Non c’entro, non voto: il tramonto della democrazia per difetto di partecipazione.

Una destra sempre più a destra e una sinistra sempre più a sinistra non consentono più alla maggior parte degli italiani di sentirsi rappresentati, provocando astensioni dal voto giunte fino all’80%.

L’incontro dei “”popolari”, che avrà luogo a Catania la mattina di domenica 29 ottobre con una relazione del noto sturzologo Mons. Michele Pennisi (Arcivescovo emerito di Monreale), giunge dopo numerose analoghe riunioni (Camaldoli con i Cardinali Zuppi e Parolin, Rimini con Mattarella, Roma con Fioroni, che parteciperà anche a Catania, etc.) nelle quali è stata ribadita la necessità di dotare la politica italiana di una forza equilibratrice, capace di superare le gabbie bipolari.

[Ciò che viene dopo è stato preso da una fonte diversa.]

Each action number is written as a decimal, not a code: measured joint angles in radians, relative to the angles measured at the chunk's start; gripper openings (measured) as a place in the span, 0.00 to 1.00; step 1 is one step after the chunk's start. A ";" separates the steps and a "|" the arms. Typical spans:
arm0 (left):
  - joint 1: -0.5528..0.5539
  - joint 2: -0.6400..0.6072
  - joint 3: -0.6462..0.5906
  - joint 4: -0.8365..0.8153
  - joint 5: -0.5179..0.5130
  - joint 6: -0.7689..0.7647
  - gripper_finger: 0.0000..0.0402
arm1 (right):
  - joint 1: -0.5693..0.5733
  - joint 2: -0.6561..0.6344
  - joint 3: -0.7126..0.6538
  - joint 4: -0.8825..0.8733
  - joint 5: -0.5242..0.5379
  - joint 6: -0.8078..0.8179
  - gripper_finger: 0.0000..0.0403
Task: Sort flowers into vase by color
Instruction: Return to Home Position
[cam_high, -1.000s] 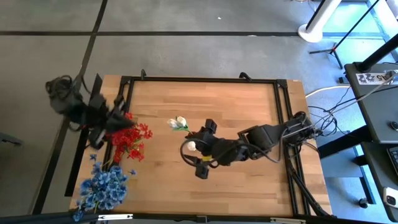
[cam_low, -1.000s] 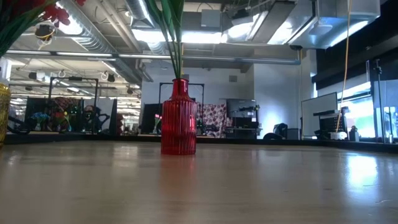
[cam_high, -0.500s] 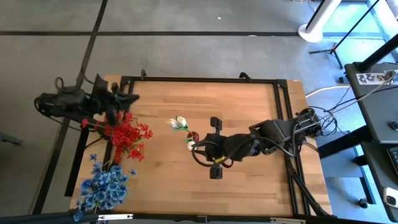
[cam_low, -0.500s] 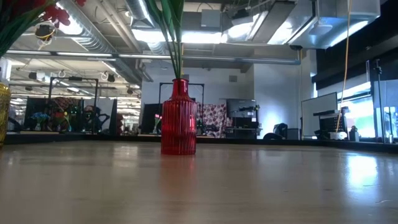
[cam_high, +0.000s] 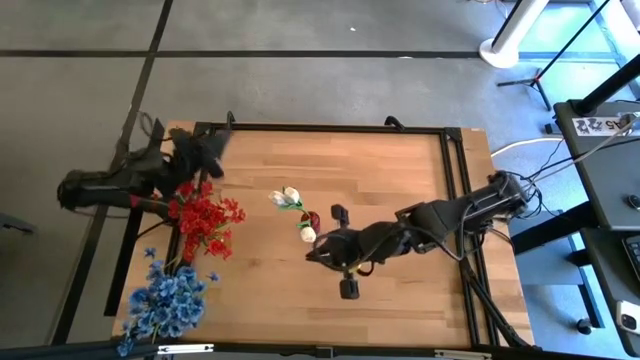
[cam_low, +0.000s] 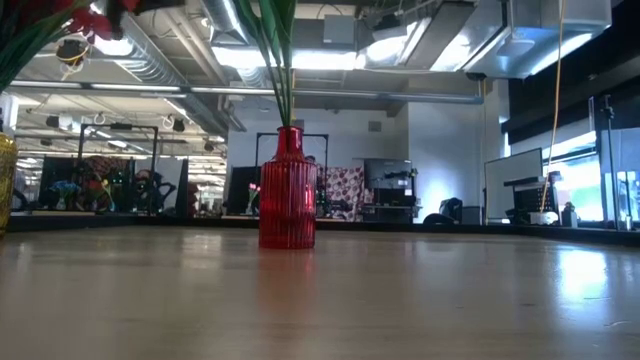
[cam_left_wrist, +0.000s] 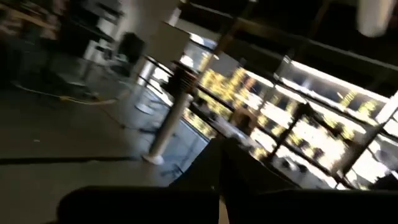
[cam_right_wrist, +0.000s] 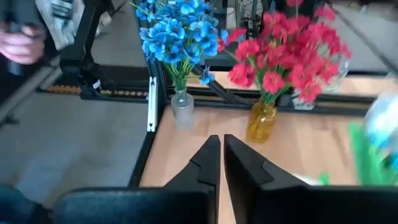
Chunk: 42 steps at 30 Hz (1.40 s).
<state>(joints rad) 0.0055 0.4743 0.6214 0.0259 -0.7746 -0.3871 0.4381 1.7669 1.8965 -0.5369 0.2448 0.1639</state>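
Observation:
White flowers (cam_high: 290, 197) stand in a red ribbed vase (cam_low: 287, 190) near the table's middle, on green stems (cam_low: 278, 50). Another white bloom (cam_high: 307, 234) shows beside it. Red flowers (cam_high: 205, 225) fill an amber vase (cam_right_wrist: 261, 121), and blue flowers (cam_high: 168, 300) a clear vase (cam_right_wrist: 182, 112), both at the left edge. My right gripper (cam_high: 312, 252) hovers just near-right of the white blooms, shut and empty (cam_right_wrist: 221, 155). My left gripper (cam_high: 208, 150) is shut at the far left, beyond the red flowers.
Black frame rails (cam_high: 320, 128) run round the wooden table top (cam_high: 400, 160). The table's right half and near middle are bare wood. Cables and stands (cam_high: 520, 40) lie on the floor beyond the right and far edges.
My left gripper has swung from above the red flowers toward the table's far left corner and tipped up, so its camera looks into the room. My right gripper has drawn slightly toward the near edge, away from the white flowers, and its wrist has turned.

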 joint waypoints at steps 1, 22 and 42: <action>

Una destra sempre più a destra e una sinistra sempre più a sinistra, infatti, non consentono più alla maggior parte degli italiani di sentirsi rappresentati, provocando astensioni dal voto giunte a superare il 50% e perfino l’80%:  alle suppletive senatoriali di Monza hanno votato in meno del 20%!

Le istituzioni ne risultano delegittimate e l’intero sistema democratico è alla mercé dei gruppi di potere organizzati, che con poche truppe cammellate occupano le istituzioni, abbandonate dalla maggioranza degli elettori. Anche le ultime elezioni amministrative a Catania hanno visto assentarsi quasi metà dei cittadini elettori, determinando la prevalenza del voto controllato dai CAF sui candidati “di opinione”. La rinuncia ad un’ampia partecipazione politica lascia  il campo ad un consenso tenuto insieme solo da legami clientelari, cioè di convenienza personale, volti ad alimentare e perpetuare il potere dei signori delle clientele.

Il rimedio consiste nel ripristinare la fiducia dei cittadini nella Politica, riaprendola ad una larga partecipazione soprattutto dei giovani, per ricostruire ed offrire una nuova classe dirigente credibile. Non bastano i social, come ha dimostrato l’effimera vampata dei 5 Stelle, ma occorre anche l’impegno e l’incontro sul territorio, per affrontarne concretamente i problemi e proporre soluzioni fondate sulla loro conoscenza diretta.

Cioè una politica ed una rappresentanza popolari, senza eletti calati dall’alto ed ignoti ai più, ma espressione del territorio e scelti con le preferenze di chi li riconosce da vicino. 

Ciò confligge innanzitutto con una legge elettorale forzatamente maggioritaria, che manda in Parlamento chi è più solerte nel servire il Capo, generatrice delle gabbie bipolari sempre più distanti e contrapposte, incapaci di incontrarsi sul bene comune.

Ecco perché occorre un’alternativa di centro popolare che riavvicini i cittadini alle istituzioni con un progetto di società modellata su valori condivisi, senza demagogiche scorciatoie populiste o sovraniste che inseguono gli istinti più bassi con i sondaggi d’opinione, con una governance partecipata e collegiale che impedisca il leaderismo, vulnerabile e pericoloso per la democrazia.

L’occasione per avviare la ricomposizione del Centro è fornita anche dalle elezioni europee, proprio perché con sistema proporzionale e preferenze, ma non per conseguire un’esigua soglia del 4% con una sorta di “raggruppamento temporaneo di imprese” (come fanno alcune componenti pseudocentriste, che per l’elemosina di qualche seggio puntellano la destra più populista e sovranista), ma mirando a scardinare -con il recupero della fiducia e della partecipazione di chi non vota – le oligarchie bipolari che bloccano da 30 anni la crescita dell’Italia moderna e la allontanano dall’Europa.

Come in Polonia, che con l’impennata del numero degli elettori – soprattutto giovani e donne – si è liberata dell’ultradestra populista e sovranista che aveva occupato i gangli vitali dello Stato, della giustizia e dell’economia, allontanandosi dall’Europa. 

Anche in Italia il risveglio dall’indifferenza suicida e il ritorno alla politica di gran parte dell’elettorato – soprattutto cattolico, ma non solo – con una chiara “visione” del tipo di società e di valori che si propongono, può invertire la tendenza attraverso formazioni popolari aperte alla partecipazione, governate democraticamente e collegialmente, in cui ciascun cittadino possa sentirsi soggetto attivo, non più per lucrare vantaggi personali ma per contribuire insieme al bene comune: “C’entro, perciò voto”.

 

L’articolo, d’accordo con l’autore, appare stamane anche su “La Sicilia” (che ringraziamo per aver accettato questa formula di collaborazione).